No, actually, it’s for patent violations.
This long-brewing case against the fancy flop-maker has had its midseason twist, with the import ban forcing Apple to take Watches off the virtual shelves and, after Christmas, the real ones.
“Apple pulls online sales of Apple Watches as US ban nears”
If Apple was playing chicken with the ITC, it appears to have lost.
“ITC Denies Apple’s Request for a Stay on Looming Apple Watch Import Ban”
We will have to wait for January to see how the rest of this season of Apple Legal is going to play out. The company hopes to be able to issue a software update to get around the patent, but the CEO of Masimo, the company suing Apple, says good luck with that.
“I don’t think that could work — it shouldn’t — because our patents are not about the software,” Kiani said. “They are about the hardware with the software.”

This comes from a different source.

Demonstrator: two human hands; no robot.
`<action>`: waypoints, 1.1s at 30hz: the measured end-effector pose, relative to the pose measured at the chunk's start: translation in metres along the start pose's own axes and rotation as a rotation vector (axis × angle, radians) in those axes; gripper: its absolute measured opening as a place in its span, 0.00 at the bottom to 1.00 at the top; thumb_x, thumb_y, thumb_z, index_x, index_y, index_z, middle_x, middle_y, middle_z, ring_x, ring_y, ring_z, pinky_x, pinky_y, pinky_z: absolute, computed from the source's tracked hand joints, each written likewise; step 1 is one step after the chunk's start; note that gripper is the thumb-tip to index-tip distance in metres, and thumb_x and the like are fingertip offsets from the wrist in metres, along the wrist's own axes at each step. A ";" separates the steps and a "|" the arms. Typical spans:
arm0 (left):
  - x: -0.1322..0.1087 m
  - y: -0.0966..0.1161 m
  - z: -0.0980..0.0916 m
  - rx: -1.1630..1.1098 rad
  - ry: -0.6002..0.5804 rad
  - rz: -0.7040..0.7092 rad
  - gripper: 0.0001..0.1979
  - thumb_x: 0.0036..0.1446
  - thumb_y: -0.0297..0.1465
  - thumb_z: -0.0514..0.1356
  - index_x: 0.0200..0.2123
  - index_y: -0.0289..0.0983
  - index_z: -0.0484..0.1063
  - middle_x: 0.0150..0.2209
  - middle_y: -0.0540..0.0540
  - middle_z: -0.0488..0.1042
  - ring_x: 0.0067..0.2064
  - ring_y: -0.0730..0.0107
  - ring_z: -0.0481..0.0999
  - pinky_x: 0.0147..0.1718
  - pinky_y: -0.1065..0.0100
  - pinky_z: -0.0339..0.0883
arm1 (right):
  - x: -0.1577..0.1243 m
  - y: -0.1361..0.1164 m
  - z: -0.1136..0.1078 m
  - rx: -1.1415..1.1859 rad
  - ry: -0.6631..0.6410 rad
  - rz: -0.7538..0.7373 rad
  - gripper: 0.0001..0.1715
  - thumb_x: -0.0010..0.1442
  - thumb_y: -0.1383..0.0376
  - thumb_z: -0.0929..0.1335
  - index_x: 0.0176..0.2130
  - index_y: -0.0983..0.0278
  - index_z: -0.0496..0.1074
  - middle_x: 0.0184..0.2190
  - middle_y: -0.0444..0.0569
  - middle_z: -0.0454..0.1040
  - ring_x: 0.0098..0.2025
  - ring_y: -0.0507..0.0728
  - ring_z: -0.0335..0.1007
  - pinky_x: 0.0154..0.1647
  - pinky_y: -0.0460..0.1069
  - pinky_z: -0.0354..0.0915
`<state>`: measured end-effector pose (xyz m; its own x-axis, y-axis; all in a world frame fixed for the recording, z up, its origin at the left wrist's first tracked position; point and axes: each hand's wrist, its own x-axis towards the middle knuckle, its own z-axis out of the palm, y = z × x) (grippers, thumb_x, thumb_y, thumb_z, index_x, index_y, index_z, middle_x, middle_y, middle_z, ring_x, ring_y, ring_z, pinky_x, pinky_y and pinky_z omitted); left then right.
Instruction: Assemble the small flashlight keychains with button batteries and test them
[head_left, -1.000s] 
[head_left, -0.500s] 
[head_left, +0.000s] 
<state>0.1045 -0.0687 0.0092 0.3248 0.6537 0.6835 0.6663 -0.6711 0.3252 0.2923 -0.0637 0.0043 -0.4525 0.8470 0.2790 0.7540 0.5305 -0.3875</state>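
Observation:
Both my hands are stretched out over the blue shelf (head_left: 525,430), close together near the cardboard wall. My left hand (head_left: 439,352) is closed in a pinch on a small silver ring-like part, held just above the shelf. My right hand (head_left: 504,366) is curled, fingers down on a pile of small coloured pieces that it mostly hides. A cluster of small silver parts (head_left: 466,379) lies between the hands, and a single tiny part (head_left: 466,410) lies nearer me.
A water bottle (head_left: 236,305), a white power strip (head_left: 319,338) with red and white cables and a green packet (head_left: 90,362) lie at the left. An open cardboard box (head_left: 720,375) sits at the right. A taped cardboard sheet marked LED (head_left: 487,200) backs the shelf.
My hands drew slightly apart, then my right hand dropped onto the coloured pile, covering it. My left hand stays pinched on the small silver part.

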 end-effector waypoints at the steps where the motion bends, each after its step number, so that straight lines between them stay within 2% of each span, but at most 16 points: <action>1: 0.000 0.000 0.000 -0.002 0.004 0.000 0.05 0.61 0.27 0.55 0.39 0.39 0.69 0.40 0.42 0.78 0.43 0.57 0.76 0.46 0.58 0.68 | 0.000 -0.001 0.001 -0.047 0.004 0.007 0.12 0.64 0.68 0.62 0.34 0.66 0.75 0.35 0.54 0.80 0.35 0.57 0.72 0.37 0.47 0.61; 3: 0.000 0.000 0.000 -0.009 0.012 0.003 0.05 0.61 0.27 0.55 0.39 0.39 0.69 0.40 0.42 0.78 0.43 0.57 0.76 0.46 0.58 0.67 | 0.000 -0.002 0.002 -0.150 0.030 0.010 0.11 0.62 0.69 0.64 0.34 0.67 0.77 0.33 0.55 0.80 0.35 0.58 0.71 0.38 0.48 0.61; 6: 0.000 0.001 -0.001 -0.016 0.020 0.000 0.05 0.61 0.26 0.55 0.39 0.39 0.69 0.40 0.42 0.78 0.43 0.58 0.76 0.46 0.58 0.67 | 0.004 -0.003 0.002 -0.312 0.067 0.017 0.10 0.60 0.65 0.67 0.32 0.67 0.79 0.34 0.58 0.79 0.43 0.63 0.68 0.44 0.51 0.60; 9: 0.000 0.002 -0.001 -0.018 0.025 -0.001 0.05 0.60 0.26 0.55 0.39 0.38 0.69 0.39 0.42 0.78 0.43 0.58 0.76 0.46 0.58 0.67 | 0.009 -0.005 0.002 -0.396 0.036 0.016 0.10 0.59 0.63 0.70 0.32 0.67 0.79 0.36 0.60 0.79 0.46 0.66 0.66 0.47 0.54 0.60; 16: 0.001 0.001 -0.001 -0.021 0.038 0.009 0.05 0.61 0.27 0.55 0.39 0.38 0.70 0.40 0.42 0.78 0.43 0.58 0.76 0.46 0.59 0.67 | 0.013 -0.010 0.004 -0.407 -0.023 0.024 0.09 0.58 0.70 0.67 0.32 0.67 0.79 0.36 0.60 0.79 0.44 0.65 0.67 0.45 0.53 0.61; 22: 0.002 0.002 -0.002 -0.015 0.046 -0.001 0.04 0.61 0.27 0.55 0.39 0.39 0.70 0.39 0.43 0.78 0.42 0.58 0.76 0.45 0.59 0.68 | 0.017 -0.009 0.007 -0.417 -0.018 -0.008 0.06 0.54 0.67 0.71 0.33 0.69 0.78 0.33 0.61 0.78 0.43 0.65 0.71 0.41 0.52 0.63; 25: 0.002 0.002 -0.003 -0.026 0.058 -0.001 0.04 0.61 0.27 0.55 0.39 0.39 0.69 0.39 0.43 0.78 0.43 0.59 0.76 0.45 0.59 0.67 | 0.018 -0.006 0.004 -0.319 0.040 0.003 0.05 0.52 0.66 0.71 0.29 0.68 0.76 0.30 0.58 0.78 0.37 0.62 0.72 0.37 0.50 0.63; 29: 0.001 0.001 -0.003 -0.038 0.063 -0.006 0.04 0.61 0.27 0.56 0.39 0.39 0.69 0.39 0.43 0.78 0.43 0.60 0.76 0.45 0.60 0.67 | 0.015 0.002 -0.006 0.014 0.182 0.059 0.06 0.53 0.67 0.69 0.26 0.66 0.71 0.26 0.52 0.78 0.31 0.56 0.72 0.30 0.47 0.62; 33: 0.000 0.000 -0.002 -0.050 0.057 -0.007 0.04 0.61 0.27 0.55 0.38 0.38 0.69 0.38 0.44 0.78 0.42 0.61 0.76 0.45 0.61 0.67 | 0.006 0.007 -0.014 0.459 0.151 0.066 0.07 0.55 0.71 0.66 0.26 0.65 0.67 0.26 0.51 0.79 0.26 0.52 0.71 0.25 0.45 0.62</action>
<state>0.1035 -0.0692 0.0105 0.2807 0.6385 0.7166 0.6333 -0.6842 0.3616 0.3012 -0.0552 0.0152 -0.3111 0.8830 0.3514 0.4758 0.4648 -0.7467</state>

Hmm. Software that’s integral to the hardware. What other company does that sound like? Maybe Apple didn’t steal the technology so much as it just assumed it was its own.
Hey, just trying to be helpful.
CarPlayin’ around
GM’s decision to eschew CarPlay in favor of its own system is the decision that keeps paying hilarious dividends.
“GM’s CarPlay replacement software is off to a disastrous start”:
Both Edmunds and InsideEVs have published stories this week highlighting some major problems with their 2024 Chevrolet Blazer EVs.
Problems pointed out by the car publications include windows refusing to work, constant reboots, blank screens, and missing icons.
This is hilarious because, as you may recall, one of the reasons GM said it was ditching CarPlay and Android Auto was because their instability was so very, very distracting.
According to [GM head of product infotainment Tim] Babbitt, CarPlay and Android Auto have stability issues …. And when CarPlay and Android Auto have issues, drivers pick up their phones again, taking their eyes off the road and totally defeating the purpose of these phone-mirroring programs.
Interesting. Interesting. Let’s just see what InsideEV’s Kevin Williams had to resort to during his test of GM’s new “infotainment” system, which he called “one of the most catastrophic road trips I’ve had in recent memory”:
I hastily plugged the address into my phone, and perched the phone near the vents, navigating to the DC fast charging stations via the tiny screen of my old iPhone.
Nailed it, GM.
Sisyphus is getting tired
The ongoing game of large cat and small mouse between Apple and Beeper seems to be drawing to a close. Beeper seems to transitioning from denial to acceptance with a dash of bargaining thrown in.
“Beeper Mini Resorts to Jailbreaking iPhones to Rescue Blue Bubbles”:
If users don’t have access to an old iPhone for jailbreaking in order to complete the registration process, that’s okay – Beeper will rent them one for a small monthly fee.
That is not likely to gain widespread interest.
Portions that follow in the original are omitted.